Para 2023, tanto Arthur Lira como Rodrigo Pacheco são fortes candidatos a continuar presidindo suas respectivas casas. A reeleição para as presidências no Congresso é vedada no interior de uma mesma legislatura, mas permitida na passagem de uma para outra. 

Em 2019 Lira foi eleito para a Presidência da Câmara com 302 votos e desde então sedimentou sua liderança. Nesse meio tempo, o Centrão cresceu de forma expressiva. A opção partidária feita por Bolsonaro depois de romper com o Partido Social Liberal (PSL), o acesso progressivo a postos-chave no Governo e a vultosas parcelas do Orçamento da União, permitiram que Partido Liberal (PL), Progressistas (PP) e Republicanos aumentassem suas bancadas de 33, 38 e 30 deputados(as), respectivamente, para 77, 58 e 44, entre o primeiro e último ano da legislatura. Juntos passaram a controlar 34,9% da representação na casa e, com os recursos disponíveis, é possível que ainda ampliem sua força após a eleição. Segundo a Folha de São Paulo, eles estão entre as cinco legendas que mais aumentaram o número de candidatos em relação a 2018 – o PL de Bolsonaro dobrou o número de postulantes. Derrotar Lira em 2023 não é tarefa impossível, mas será muito difícil. 

No Senado, o Centrão também cresceu. Os três partidos acima referidos controlam hoje, levando em conta os titulares e não os suplentes em exercício temporário, 21% das cadeiras na casa – eram 12% por ocasião da posse. E o PL, particularmente, pode crescer nessa eleição graças ao investimento do bolsonarismo em nomes competitivos. Mas isso não deve ser suficiente para superar a aliança mais ampla que deve se formar em torno de Rodrigo Pacheco. Ademais, o PSD é o partido com mais chance de formar a maior bancada na casa

Tudo isso vem temperado por uma questão crucial – quem será o próximo presidente da República. A democracia, nas palavras de Adam Przeworski, é a incerteza institucionalizada; o desfecho das disputas é, dentro de certos limites, imprevisível. Nenhuma força política tem a garantia da vitória em uma eleição, mas todas, sem exceção, têm que aceitar o resultado – o que Bolsonaro vive ameaçando não fazer.
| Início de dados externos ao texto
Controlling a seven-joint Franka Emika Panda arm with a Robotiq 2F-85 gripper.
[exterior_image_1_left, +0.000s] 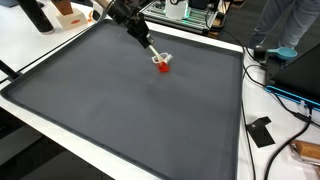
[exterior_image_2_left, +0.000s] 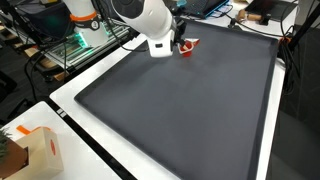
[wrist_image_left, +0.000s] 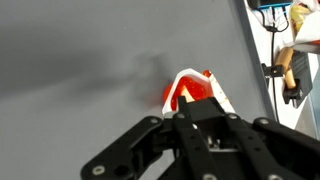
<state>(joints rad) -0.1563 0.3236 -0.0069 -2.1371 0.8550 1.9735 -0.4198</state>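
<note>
Big white table (exterior_image_1_left: 40, 128), almost fully covered by a dark grey mat (exterior_image_1_left: 130, 115); both show in both exterior views. The mat surface is plain and flat, with a white border around it.

My arm (exterior_image_2_left: 140, 18) comes in from the far side of the mat in both exterior views, white links angled down toward the surface.

Off the mat: a person (exterior_image_1_left: 285, 25) in jeans stands at the table's far corner. A cardboard box (exterior_image_2_left: 35, 152) sits on the table's near corner in an exterior view. Cables (exterior_image_1_left: 288, 92) run along the white strip beside the mat.

My gripper (exterior_image_1_left: 154, 56) is low over the mat, right at the red object (exterior_image_1_left: 162, 67). In the wrist view my black linkages fill the bottom of the frame and the red object (wrist_image_left: 178, 95) sits just ahead of them, partly hidden by my body.

The red object lies on the mat, off toward the arm-side edge and well away from the mat's middle. A white loop (wrist_image_left: 186, 76) arches over its top.

State of the jaws: cannot tell. The fingertips are hidden in the wrist view and too small in the exterior views. I also cannot tell whether I touch or pinch the loop.
</note>
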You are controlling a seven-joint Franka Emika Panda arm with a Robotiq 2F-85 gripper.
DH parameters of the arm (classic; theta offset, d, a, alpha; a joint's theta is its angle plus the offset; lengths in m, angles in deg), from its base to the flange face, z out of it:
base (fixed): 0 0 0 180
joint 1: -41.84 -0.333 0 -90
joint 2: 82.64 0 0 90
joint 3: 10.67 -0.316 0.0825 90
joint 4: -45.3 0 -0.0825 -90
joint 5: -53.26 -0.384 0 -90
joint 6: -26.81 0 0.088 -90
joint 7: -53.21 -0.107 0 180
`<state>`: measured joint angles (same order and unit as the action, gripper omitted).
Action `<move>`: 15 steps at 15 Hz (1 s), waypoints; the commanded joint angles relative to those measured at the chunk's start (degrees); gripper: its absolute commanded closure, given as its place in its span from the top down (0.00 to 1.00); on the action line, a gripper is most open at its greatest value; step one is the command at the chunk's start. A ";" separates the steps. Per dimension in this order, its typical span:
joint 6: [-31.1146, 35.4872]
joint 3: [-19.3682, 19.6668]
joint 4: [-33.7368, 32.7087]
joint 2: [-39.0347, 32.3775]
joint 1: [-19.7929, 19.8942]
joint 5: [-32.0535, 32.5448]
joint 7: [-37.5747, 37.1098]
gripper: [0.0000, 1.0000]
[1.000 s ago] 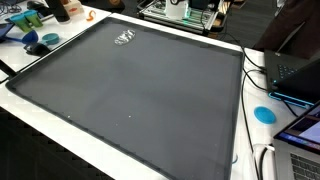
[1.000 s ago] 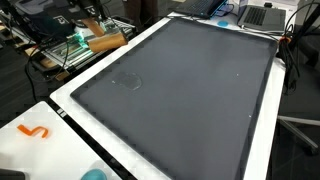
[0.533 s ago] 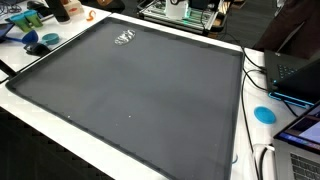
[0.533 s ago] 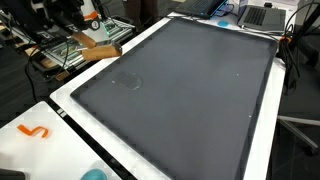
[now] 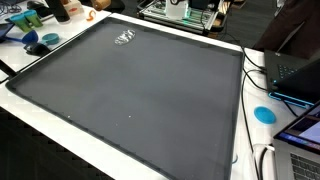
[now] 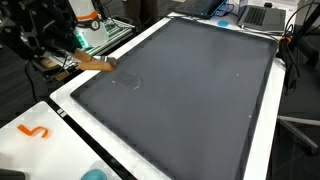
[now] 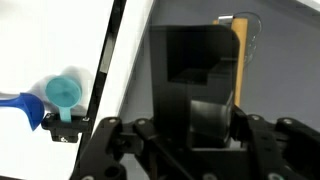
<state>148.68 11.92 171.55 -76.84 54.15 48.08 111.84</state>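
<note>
In an exterior view my gripper (image 6: 78, 58) reaches in from the upper left, next to the left edge of a large dark grey mat (image 6: 190, 90). It is shut on a flat brown wooden block (image 6: 97, 62) that sticks out towards the mat's border. In the wrist view the dark jaws (image 7: 192, 122) close on the block, which looks dark with a tan edge (image 7: 238, 60). The gripper does not show in the exterior view that has the mat (image 5: 130, 90) across the white table.
A blue scoop-like object (image 7: 58, 97) lies on the white table beside the mat. An orange squiggle (image 6: 34, 131) lies near the table corner. A blue disc (image 5: 264, 114), laptops (image 5: 300, 70) and cables sit along one side. A cart with electronics (image 6: 95, 30) stands behind the arm.
The arm has come into view at the upper left and carried the wooden block down and left, closer to the mat's edge. Nothing else has moved.
</note>
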 commanded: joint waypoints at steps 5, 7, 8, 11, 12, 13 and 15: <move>-5.05 -0.71 -6.07 -6.26 3.76 -3.95 4.36 0.25; -5.67 -0.94 -6.99 -7.27 4.46 -4.49 5.27 0.25; -5.92 -1.05 -7.42 -7.79 4.78 -4.68 5.67 0.25; -6.72 -1.45 -8.54 -9.03 5.60 -4.97 6.43 0.25; -6.92 -1.54 -8.86 -9.39 5.87 -5.05 6.72 0.25; -7.11 -1.65 -9.16 -9.70 6.11 -5.02 6.82 0.25; -7.60 -1.90 -9.74 -10.21 6.54 -5.07 7.05 0.25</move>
<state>143.52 11.00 163.90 -85.89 58.86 44.68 116.90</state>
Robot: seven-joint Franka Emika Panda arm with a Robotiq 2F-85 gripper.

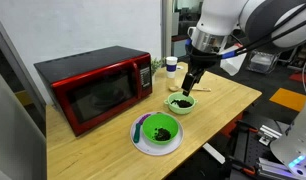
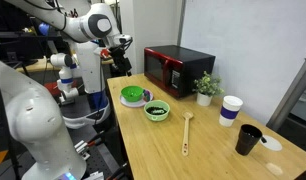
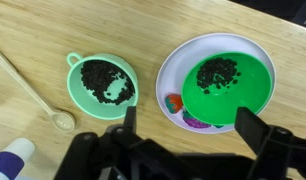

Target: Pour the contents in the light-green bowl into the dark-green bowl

Se Lula vencer, o que parece mais provável, a recondução de Arthur Lira em  2023 abrirá um período de árdua negociação. A Presidência da Câmara acumula muito poder. E na atual gestão sua caixa de ferramentas se viu robustecida por uma centralização ainda maior da agenda e das dinâmicas legislativas – consubstanciada na redução da capacidade de obstrução por parte da minoria, no encurtamento do tempo de debate das proposições por meio de comissões especiais ou grupos de trabalho e na expansão das iniciativas votadas em regime de urgência e/ou de modo remoto.

Se Bolsonaro vencer, possibilidade que não se pode descartar, o Senado será crucial para a democracia brasileira. Ainda que a Câmara tenha a prerrogativa constitucional de iniciar a apreciação dos projetos que tem origem no Executivo, o Senado, instância revisora, pode barrar toda e qualquer proposição. Basta derrubá-la, ou simplesmente deixar de analisá-la. 

Além disso, caberá ao Senado aprovar as designações para a Procuradoria Geral da República (PGR) para pelo menos duas vagas para o STF. Desde a redemocratização nenhuma indicação para a PGR foi recusada. No que se refere ao STF, somente no governo de Floriano Peixoto, um presidente teve suas indicações barradas. Mas depois do que se viu neste mandato presidencial, algo pode mudar. Como dito antes, o Senado tem poder institucional para tanto. A questão é sempre política.

*Carlos Ranulfo F. Melo é doutor em Ciência Política, professor titular aposentado do Departamento de Ciência Política da UFMG e pesquisador do Centro de Estudos Legislativos. Autor de Retirando as Cadeiras do Lugar: Migração Partidária na Câmara dos Deputados, coautor de Governabilidade e Representação Política na América do Sul e coeditor de La Democracia Brasileña: Balance y Perspectivas para el Siglo XXI. Tem artigos publicados sobre partidos, estudos legislativos e instituições comparadas com foco no Brasil e nos países da América do Sul.